* **Problem description**: Pictures should be excluded; otherwise, copy every entry exactly.

* **Data listing**:
+--

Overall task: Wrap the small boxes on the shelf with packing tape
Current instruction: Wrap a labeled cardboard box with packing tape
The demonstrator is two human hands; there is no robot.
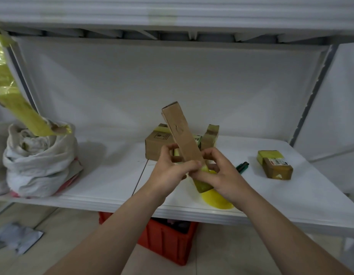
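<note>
I hold a long narrow cardboard box [180, 133] tilted up over the white shelf [104, 187]. Its lower end is covered in yellow tape. My left hand [172, 169] grips the box near that end, thumb across its front. My right hand [219, 173] curls round the taped end from the right. A yellow tape roll [215, 199] lies on the shelf under my right hand, mostly hidden. Behind the held box stand a brown carton [156, 143] and another partly taped box [211, 135]. A small box [275, 164] with yellow tape on one end lies at the right.
A green and black pen-like tool [242, 166] lies on the shelf right of my hands. A white sack [37, 163] with a yellow-taped long box [23, 112] leaning in it stands at the left. A red crate [168, 241] sits on the floor below the shelf.
</note>
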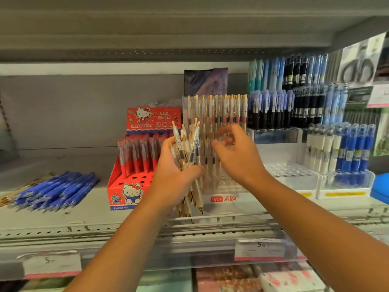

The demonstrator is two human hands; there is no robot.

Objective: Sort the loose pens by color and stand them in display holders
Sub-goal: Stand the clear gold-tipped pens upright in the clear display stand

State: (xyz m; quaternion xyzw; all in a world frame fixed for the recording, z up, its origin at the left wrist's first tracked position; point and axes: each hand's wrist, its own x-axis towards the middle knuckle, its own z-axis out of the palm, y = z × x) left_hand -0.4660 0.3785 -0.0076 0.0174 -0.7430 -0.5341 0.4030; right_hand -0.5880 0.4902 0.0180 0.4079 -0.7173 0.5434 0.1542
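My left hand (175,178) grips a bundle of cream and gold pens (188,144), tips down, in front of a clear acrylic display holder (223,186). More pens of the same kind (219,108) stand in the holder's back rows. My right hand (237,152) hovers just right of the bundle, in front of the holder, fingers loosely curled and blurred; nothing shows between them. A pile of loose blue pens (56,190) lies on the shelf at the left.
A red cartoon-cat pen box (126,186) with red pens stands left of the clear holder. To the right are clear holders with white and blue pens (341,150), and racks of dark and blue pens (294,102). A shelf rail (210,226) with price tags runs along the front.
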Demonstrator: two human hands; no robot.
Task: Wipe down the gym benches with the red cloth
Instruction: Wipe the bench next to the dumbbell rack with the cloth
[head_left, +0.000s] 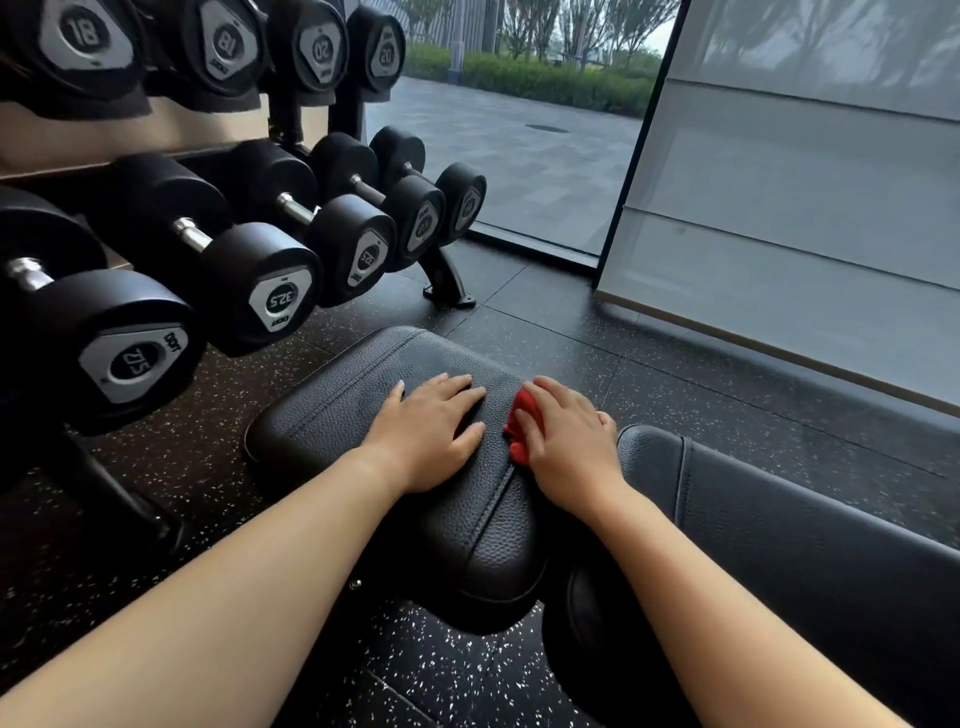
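Note:
A black leather bench seat pad (363, 379) lies in the middle of the view. Its longer back pad (779, 530) runs off to the lower right. My left hand (431, 431) rests flat on the seat pad with straight fingers. My right hand (566, 441) presses the red cloth (522, 415) onto the pad's right side. The cloth is bunched under my fingers and palm, and only a small red part shows at the hand's left edge.
A dumbbell rack (447, 275) with several black dumbbells (260, 280) stands close at the left, its foot near the seat pad's far end. Black speckled rubber floor (649, 364) surrounds the bench. A glass wall and grey blind (805, 208) are at the right.

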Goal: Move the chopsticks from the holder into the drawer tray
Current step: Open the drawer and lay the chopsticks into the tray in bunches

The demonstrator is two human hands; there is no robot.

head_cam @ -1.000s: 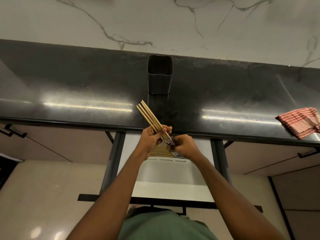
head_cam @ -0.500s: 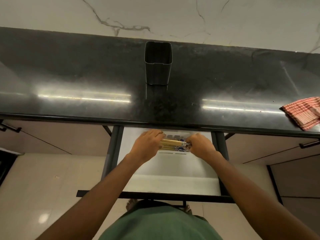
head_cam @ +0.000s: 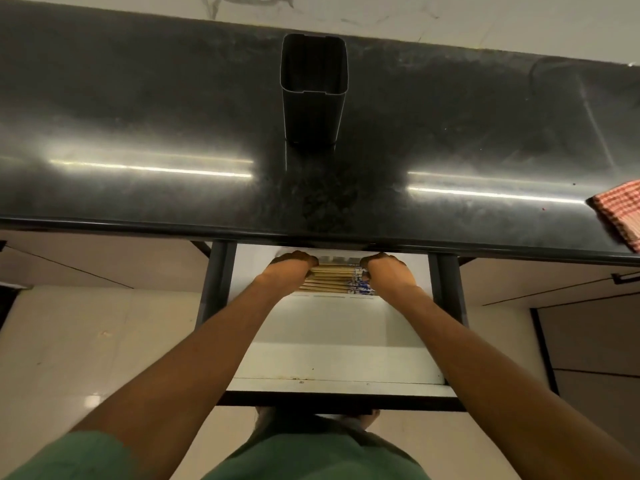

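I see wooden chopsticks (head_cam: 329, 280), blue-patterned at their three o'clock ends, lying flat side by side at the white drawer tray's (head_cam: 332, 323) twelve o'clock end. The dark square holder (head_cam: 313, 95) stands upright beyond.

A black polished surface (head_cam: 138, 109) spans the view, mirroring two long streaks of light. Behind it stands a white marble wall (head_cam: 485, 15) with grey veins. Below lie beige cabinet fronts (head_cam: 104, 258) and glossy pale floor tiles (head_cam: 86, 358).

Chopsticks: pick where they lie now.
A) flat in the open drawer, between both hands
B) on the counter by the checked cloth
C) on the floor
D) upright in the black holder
A: the chopsticks lie flat in the open drawer, the left hand and right hand holding their ends; the holder shows none.
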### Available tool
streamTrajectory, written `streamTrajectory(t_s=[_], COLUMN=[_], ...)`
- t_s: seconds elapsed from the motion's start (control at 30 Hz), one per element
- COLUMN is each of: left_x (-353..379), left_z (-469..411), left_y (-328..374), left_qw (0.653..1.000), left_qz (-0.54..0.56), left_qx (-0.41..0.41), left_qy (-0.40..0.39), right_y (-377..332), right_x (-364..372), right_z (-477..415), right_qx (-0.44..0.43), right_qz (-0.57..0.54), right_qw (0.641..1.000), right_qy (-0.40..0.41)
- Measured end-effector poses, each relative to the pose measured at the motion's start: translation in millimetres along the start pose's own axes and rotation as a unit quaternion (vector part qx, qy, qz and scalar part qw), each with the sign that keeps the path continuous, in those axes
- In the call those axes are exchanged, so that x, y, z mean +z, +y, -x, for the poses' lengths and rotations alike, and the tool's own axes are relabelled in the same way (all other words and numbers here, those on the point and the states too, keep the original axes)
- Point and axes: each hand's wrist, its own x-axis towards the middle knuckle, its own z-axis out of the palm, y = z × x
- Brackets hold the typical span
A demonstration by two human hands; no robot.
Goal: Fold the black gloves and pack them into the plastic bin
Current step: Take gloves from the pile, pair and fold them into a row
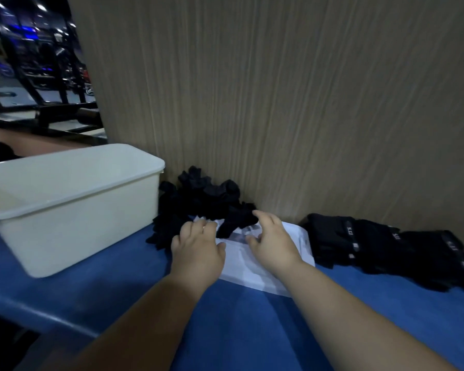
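While our left hand [197, 246] and right hand [273, 243] reach with loose, spread fingers, holding nothing, we judge the task barely begun. Just beyond, a black glove [237, 220] lies on a white sheet [249, 269] before the loose pile [198, 196]; the plastic bin [73, 218] shows no gloves. Labels [355, 246] on the stacked gloves [381, 242] are unreadable.

A blue table [241, 330] fills the foreground, its front edge rounded at the left. White paper [252, 271] lies on it, creased at its far end, near a tall wood-grain panel [279, 89] standing upright along the table's far side. Past the panel's left edge, dark racks [51, 84] show blurred under blue lights [27, 29].
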Motion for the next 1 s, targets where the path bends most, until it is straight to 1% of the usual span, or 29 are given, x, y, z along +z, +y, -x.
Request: streamTrajectory(t_s=[0.2,0.4,0.5,0.57,0.63,0.73,0.87,1.0], left_x=[7.6,17.7,19.9,19.5,18.0,14.9,11.7,10.3], left_z=[-9.9,-15.6,-16.1,-15.9,-15.4,-13.0,-6.6,3.1], left_y=[1.2,4.9,7.0,8.8,11.3,17.1,28.7,49.0], left_qw=[1.000,0.999,0.999,0.999,0.999,0.998,0.997,0.994], left_qz=[0.014,0.020,0.023,0.026,0.031,0.033,0.048,0.060], left_qx=[0.011,0.011,0.011,0.009,0.004,0.004,0.019,0.052], left_qy=[-0.006,-0.025,-0.032,-0.033,-0.034,-0.046,-0.063,-0.077], right_y=[-6.5,-5.8,-4.5,-2.3,0.1,3.2,6.7,14.9], right_x=[11.7,13.6,12.9,10.6,6.0,-3.1,-16.4,-33.9], right_z=[-34.3,-42.0,-40.2,-38.0,-34.6,-25.3,-3.6,25.8], right_qx=[-0.002,0.002,-0.007,-0.029,-0.048,-0.055,-0.052,-0.055], right_qz=[0.041,0.113,0.131,0.156,0.179,0.176,0.168,0.158], right_qw=[0.999,0.993,0.991,0.987,0.983,0.983,0.984,0.986], right_qy=[-0.009,-0.026,-0.008,0.012,0.011,-0.022,-0.004,0.013])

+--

* **Response to the task**:
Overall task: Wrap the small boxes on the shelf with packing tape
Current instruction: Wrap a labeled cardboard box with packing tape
The demonstrator is two human hands; there is no robot.
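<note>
I hold a long narrow cardboard box [180, 133] tilted up over the white shelf [104, 187]. Its lower end is covered in yellow tape. My left hand [172, 169] grips the box near that end, thumb across its front. My right hand [219, 173] curls round the taped end from the right. A yellow tape roll [215, 199] lies on the shelf under my right hand, mostly hidden. Behind the held box stand a brown carton [156, 143] and another partly taped box [211, 135]. A small box [275, 164] with yellow tape on one end lies at the right.
A green and black pen-like tool [242, 166] lies on the shelf right of my hands. A white sack [37, 163] with a yellow-taped long box [23, 112] leaning in it stands at the left. A red crate [168, 241] sits on the floor below the shelf.
</note>
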
The demonstrator is two human hands; there is no robot.

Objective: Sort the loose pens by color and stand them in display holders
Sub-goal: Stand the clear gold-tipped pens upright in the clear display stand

State: (xyz m; quaternion xyzw; all in a world frame fixed for the recording, z up, its origin at the left wrist's first tracked position; point and axes: each hand's wrist, its own x-axis towards the middle knuckle, its own z-axis out of the palm, y = z × x) left_hand -0.4660 0.3785 -0.0076 0.0174 -0.7430 -0.5341 0.4030; right_hand -0.5880 0.4902 0.0180 0.4079 -0.7173 0.5434 0.1542
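My left hand (175,178) grips a bundle of cream and gold pens (188,144), tips down, in front of a clear acrylic display holder (223,186). More pens of the same kind (219,108) stand in the holder's back rows. My right hand (237,152) hovers just right of the bundle, in front of the holder, fingers loosely curled and blurred; nothing shows between them. A pile of loose blue pens (56,190) lies on the shelf at the left.
A red cartoon-cat pen box (126,186) with red pens stands left of the clear holder. To the right are clear holders with white and blue pens (341,150), and racks of dark and blue pens (294,102). A shelf rail (210,226) with price tags runs along the front.
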Demonstrator: two human hands; no robot.
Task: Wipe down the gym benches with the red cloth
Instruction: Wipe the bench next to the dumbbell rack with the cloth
[head_left, +0.000s] 
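Note:
A black leather bench seat pad (363, 379) lies in the middle of the view. Its longer back pad (779, 530) runs off to the lower right. My left hand (431, 431) rests flat on the seat pad with straight fingers. My right hand (566, 441) presses the red cloth (522, 415) onto the pad's right side. The cloth is bunched under my fingers and palm, and only a small red part shows at the hand's left edge.
A dumbbell rack (447, 275) with several black dumbbells (260, 280) stands close at the left, its foot near the seat pad's far end. Black speckled rubber floor (649, 364) surrounds the bench. A glass wall and grey blind (805, 208) are at the right.
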
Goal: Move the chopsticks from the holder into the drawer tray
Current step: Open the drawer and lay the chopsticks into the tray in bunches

The demonstrator is two human hands; there is no robot.

head_cam @ -1.000s: 
head_cam @ -0.500s: 
head_cam @ +0.000s: 

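I see wooden chopsticks (head_cam: 329, 280), blue-patterned at their three o'clock ends, lying flat side by side at the white drawer tray's (head_cam: 332, 323) twelve o'clock end. The dark square holder (head_cam: 313, 95) stands upright beyond.

A black polished surface (head_cam: 138, 109) spans the view, mirroring two long streaks of light. Behind it stands a white marble wall (head_cam: 485, 15) with grey veins. Below lie beige cabinet fronts (head_cam: 104, 258) and glossy pale floor tiles (head_cam: 86, 358).

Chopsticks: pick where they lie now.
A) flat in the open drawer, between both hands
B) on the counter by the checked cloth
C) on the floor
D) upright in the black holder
A: the chopsticks lie flat in the open drawer, the left hand and right hand holding their ends; the holder shows none.
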### Available tool
streamTrajectory, written `streamTrajectory(t_s=[_], COLUMN=[_], ...)`
- t_s: seconds elapsed from the motion's start (control at 30 Hz), one per element
- COLUMN is each of: left_x (-353..379), left_z (-469..411), left_y (-328..374), left_qw (0.653..1.000), left_qz (-0.54..0.56), left_qx (-0.41..0.41), left_qy (-0.40..0.39), right_y (-377..332), right_x (-364..372), right_z (-477..415), right_qx (-0.44..0.43), right_qz (-0.57..0.54), right_qw (0.641..1.000), right_qy (-0.40..0.41)
- Measured end-effector poses, each relative to the pose measured at the motion's start: translation in millimetres along the start pose's own axes and rotation as a unit quaternion (vector part qx, qy, qz and scalar part qw), each with the sign that keeps the path continuous, in those axes
- In the call those axes are exchanged, so that x, y, z mean +z, +y, -x, for the poses' lengths and rotations alike, and the tool's own axes are relabelled in the same way (all other words and numbers here, those on the point and the states too, keep the original axes)
- Point and axes: each hand's wrist, its own x-axis towards the middle knuckle, its own z-axis out of the palm, y = z × x
- Brackets hold the typical span
A demonstration by two human hands; no robot.
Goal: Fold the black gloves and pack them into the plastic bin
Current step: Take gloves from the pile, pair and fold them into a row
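While our left hand [197, 246] and right hand [273, 243] reach with loose, spread fingers, holding nothing, we judge the task barely begun. Just beyond, a black glove [237, 220] lies on a white sheet [249, 269] before the loose pile [198, 196]; the plastic bin [73, 218] shows no gloves. Labels [355, 246] on the stacked gloves [381, 242] are unreadable.

A blue table [241, 330] fills the foreground, its front edge rounded at the left. White paper [252, 271] lies on it, creased at its far end, near a tall wood-grain panel [279, 89] standing upright along the table's far side. Past the panel's left edge, dark racks [51, 84] show blurred under blue lights [27, 29].
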Motion for the next 1 s, targets where the path bends most, until it is straight to 1% of the usual span, or 29 are given, x, y, z along +z, +y, -x.
Request: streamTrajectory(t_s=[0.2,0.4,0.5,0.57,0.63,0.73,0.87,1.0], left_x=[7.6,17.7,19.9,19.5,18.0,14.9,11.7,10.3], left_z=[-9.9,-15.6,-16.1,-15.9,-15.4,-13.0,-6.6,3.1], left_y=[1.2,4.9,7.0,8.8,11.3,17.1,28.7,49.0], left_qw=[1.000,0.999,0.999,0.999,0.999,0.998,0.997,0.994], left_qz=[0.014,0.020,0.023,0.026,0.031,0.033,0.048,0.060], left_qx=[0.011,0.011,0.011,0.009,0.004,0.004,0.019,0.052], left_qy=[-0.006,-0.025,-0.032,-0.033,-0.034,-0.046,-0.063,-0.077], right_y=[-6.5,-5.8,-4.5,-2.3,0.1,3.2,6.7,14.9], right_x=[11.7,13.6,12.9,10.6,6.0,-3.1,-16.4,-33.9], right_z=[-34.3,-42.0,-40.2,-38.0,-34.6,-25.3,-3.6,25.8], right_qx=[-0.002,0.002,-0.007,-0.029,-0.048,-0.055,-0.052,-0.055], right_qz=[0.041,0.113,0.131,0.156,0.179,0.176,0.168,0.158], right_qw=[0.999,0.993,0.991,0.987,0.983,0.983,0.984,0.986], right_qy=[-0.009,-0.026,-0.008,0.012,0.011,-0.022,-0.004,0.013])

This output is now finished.